Il ricorso al cloud rappresenta quindi un’opportunità concreta di business per i service provider non solo per quanto riguarda la sicurezza, ma anche Platform as a Service (531 milioni nel 2022, +33% sul 2021), Infrastructure as a Service (1,15 miliardi di euro, +27%) e Software as a Service (1,27 miliardi di euro, +15%). Non va poi scordato che il cloud è sempre più ibrido, perché le aziende nel connected workspace preferiscono condivisioni che permettono di mantenere certe applicazioni e certi dati entro i confini della propria rete, spesso perché non è possibile migrarli sul cloud ma non sono infrequenti gli obblighi normativi.

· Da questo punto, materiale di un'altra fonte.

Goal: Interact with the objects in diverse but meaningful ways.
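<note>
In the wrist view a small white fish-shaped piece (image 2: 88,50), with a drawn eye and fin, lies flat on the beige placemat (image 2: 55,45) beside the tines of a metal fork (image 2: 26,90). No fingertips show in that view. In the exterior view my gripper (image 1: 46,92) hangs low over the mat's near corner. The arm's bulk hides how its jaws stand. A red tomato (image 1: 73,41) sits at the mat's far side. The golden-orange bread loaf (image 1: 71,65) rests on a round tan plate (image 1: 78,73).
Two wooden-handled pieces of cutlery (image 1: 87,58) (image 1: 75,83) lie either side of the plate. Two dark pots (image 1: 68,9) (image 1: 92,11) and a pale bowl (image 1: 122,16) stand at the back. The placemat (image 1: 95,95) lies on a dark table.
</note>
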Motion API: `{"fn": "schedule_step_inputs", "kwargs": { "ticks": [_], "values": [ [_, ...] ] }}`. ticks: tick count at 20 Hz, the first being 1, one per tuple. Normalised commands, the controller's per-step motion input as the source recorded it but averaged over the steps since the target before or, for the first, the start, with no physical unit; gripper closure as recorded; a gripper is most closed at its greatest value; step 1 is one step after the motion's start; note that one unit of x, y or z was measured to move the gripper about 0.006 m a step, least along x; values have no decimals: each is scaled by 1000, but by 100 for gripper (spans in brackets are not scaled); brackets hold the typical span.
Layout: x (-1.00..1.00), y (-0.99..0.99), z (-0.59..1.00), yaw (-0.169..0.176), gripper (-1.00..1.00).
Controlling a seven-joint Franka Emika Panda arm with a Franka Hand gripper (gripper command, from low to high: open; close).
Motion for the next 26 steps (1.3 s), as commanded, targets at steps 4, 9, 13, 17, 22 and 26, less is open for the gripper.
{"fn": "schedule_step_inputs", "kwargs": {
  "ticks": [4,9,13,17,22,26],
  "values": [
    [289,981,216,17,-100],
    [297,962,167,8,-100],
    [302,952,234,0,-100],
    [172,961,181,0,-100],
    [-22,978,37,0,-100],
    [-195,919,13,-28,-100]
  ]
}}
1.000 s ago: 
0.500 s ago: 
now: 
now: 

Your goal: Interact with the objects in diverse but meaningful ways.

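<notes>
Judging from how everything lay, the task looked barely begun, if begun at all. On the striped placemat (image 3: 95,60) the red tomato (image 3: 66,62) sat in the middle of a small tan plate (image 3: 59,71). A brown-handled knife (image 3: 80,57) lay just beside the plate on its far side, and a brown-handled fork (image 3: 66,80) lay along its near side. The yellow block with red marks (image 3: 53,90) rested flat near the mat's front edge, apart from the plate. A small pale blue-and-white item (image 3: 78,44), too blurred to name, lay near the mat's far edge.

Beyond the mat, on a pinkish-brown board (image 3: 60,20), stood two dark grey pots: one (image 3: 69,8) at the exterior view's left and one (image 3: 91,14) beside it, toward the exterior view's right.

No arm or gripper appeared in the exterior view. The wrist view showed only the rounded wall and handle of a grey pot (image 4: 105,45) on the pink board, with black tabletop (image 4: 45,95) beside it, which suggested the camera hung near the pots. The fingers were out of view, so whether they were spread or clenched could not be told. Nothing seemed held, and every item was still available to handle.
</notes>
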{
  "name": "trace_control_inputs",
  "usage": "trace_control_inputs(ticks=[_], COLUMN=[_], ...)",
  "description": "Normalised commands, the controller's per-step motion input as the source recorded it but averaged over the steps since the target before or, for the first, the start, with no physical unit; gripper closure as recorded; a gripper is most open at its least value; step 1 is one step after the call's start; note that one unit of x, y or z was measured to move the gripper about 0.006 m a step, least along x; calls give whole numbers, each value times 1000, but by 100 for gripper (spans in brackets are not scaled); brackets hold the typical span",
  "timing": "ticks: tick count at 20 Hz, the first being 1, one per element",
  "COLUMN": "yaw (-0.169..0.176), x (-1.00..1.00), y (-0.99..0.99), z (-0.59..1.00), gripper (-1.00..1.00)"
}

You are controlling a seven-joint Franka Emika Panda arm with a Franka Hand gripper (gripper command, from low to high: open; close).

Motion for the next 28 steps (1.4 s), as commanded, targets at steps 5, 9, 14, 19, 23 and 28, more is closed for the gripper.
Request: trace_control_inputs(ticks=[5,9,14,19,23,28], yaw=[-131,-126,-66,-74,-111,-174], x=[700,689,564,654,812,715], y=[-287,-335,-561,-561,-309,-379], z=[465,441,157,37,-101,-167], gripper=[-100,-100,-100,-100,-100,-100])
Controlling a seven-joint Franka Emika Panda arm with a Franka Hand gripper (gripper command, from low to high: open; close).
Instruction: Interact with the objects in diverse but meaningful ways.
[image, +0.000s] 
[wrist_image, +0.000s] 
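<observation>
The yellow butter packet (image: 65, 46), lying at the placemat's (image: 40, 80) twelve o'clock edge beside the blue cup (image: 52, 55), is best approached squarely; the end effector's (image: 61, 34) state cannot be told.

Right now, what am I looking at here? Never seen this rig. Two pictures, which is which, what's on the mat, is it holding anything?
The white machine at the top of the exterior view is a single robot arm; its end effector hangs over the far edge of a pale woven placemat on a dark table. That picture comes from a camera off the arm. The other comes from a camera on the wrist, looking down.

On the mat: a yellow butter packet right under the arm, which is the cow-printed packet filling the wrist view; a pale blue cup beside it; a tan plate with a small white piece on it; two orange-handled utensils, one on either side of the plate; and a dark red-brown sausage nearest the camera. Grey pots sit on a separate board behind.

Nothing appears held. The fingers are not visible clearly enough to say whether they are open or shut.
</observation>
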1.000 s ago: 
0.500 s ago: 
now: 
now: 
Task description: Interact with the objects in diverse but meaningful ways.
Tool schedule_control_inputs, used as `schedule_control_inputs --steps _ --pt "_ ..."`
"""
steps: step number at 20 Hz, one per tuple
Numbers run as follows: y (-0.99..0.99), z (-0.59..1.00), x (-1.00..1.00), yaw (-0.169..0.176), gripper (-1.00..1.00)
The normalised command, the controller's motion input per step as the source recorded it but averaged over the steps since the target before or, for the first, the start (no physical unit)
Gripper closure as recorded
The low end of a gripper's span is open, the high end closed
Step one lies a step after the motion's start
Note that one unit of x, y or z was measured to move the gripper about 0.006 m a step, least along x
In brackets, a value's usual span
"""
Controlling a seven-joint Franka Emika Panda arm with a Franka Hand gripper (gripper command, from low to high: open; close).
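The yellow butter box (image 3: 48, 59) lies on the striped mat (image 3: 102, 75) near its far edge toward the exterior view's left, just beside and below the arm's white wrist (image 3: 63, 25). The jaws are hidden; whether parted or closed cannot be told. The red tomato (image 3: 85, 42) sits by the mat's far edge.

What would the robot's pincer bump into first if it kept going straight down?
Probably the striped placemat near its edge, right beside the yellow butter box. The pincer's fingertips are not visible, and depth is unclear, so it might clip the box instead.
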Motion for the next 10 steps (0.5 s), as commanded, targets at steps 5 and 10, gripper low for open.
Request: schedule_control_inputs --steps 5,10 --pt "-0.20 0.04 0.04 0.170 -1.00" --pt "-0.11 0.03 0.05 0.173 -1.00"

Sempre più attenzione alla sostenibilità

Da ultimo, ma non per questo meno importante, per ogni tipo di azienda oggi è basilare che qualsiasi iniziativa avviata abbia un elevato grado di sostenibilità, sia economica sia ambientale. E il connected workspace non fa certo eccezione. Quindi, sorge un’ulteriore opportunità, che è quella di supportare le aziende nelle attività di ottimizzazione dei consumi, magari automatizzando una serie di attività o anche introducendo una gestione della distribuzione energia elettrica tramite IP.

Il connected workspace è un concetto che abbraccia svariati ambiti e che, quindi, offre l’occasione di avviare un rapporto con un’azienda che può ampliarsi ed estendersi nel tempo. Può essere un rapporto che poggia essenzialmente sulla fornitura di uno o più servizi e quindi non comporta un fatturato immediato come nel caso della vendita, ma introiti mensili. Si deve perciò modificare il proprio approccio al business. Tuttavia, i contratti sono solitamente di lunga durata e quindi ogni mese si ha la certezza di avere entrate sicure.